Since the Bologna Declaration was adopted by 29 ministers of education in June 1999, the focus has been on efforts to harmonize higher education within the European Union. As someone who has worked in higher education for a number of years, Norbert Sabic (PhD '16) is very familiar with these efforts. He is also well aware of the concern among many policy makers about the lack of institutional diversity within Europe.
Sabic says that this concern is surprising for a couple of reasons – both because of the "dominant trend" toward convergence within the European Union, and also because the European higher education landscape is actually quite diverse. He points out that there are, according to the European Commission, around 4,000 higher education institutions in the EU – "each with distinct characteristics and historical traditions." These include large comprehensive universities, technical universities, smaller polytechnics, and other specialized institutions.
The reason some people oppose institutional homogeneity is that they believe it will make it more difficult for higher education institutions to become engines of development. "I thought this was curious and wanted to understand why some policy makers and important European institutions were encouraging diversification of higher education even after the adoption of the Bologna Declaration," says Sabic.
As part of his doctoral research, Sabic analyzed many of the policy documents that have been produced during the last 15 years to stimulate discussions about the diversification of higher education. "One of the themes that came up repeatedly," he says, "is the assumption that given the necessary freedom, right information, required managerial skills, and appropriate incentives, higher education institutions are likely to differentiate on a vertical scale to satisfy societal and political demands for global competitiveness."
Sabic focused on Romania because it is one of the very few countries "that has attempted to directly and fully implement what they perceive to be EU policy, by classifying institutions according to their main activities, ranking their programs according to their performance, and subjecting different categories to different policies and regulations." Romania is, according to Sabic "a unique case, which highlights the power of transnational ideas to influence national policy decisions."
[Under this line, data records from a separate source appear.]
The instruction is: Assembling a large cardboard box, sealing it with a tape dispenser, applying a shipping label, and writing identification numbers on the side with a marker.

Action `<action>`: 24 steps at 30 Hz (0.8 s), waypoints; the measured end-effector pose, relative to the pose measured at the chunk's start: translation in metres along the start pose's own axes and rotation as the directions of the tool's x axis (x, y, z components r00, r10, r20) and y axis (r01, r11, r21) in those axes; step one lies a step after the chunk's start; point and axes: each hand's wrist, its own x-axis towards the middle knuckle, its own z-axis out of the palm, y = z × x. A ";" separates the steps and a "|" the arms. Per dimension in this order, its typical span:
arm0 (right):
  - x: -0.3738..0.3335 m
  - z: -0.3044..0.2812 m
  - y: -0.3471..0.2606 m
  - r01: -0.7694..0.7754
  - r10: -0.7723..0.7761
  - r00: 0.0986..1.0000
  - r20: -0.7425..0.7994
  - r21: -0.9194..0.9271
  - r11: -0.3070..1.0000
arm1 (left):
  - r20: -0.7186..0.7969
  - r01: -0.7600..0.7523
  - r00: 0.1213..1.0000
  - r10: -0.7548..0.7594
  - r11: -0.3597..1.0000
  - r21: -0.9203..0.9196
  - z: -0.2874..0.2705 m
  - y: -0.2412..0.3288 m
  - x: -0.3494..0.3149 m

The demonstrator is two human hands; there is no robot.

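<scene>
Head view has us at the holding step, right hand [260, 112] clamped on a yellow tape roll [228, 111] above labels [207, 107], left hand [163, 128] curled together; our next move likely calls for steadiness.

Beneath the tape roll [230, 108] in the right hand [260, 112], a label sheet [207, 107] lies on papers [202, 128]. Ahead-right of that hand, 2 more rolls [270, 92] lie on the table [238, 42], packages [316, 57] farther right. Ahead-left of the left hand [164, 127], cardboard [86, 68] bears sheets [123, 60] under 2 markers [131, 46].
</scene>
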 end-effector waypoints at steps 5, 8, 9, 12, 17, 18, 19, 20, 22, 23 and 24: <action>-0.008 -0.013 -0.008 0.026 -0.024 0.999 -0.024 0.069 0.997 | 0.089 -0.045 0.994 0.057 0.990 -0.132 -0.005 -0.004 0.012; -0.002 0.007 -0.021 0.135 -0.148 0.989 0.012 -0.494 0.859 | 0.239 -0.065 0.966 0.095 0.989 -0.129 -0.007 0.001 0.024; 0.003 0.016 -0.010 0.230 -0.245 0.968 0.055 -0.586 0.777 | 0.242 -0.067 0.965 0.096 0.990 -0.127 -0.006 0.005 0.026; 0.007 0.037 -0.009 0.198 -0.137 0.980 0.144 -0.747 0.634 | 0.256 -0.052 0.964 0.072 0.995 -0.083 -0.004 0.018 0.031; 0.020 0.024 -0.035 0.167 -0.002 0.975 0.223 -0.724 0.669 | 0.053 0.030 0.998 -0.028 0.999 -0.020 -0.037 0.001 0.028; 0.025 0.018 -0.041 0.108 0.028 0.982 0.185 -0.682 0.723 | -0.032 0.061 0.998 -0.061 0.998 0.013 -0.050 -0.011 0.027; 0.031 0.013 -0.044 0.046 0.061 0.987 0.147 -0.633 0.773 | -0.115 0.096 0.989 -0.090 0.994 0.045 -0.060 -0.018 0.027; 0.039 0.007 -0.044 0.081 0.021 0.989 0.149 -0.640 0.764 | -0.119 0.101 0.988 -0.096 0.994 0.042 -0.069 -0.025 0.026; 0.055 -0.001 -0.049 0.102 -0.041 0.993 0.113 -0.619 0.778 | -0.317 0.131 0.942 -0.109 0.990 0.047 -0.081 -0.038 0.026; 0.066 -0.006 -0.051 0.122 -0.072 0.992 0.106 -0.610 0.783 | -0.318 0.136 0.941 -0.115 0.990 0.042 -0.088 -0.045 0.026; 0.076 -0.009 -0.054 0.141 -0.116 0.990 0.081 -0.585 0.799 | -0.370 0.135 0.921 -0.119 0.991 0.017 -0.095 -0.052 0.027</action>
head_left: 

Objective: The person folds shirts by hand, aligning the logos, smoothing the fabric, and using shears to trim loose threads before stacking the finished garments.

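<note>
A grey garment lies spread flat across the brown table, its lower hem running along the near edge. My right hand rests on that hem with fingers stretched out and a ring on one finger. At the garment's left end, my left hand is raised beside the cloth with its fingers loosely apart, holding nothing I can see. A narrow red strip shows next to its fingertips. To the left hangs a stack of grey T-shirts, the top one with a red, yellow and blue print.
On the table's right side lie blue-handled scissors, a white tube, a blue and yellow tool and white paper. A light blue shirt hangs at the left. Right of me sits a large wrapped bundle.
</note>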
After studying what happened in Romania in some detail, Sabic concluded, "there is more to diversification policies than first meets the eye." He explains that universities that opposed attempts to implement EU policy "were not contesting the right of the government to define what quality is in higher education or how it should be evaluated." They were worried though that those institutions that were determined to be performing less well might receive less funding going forward. "The Romanian experience teaches us," says Sabic, "that diversification policies in reality act as vessels for legitimizing other changes, such as in the public financing of higher education, usually favoring those institutions that are considered to be more competitive."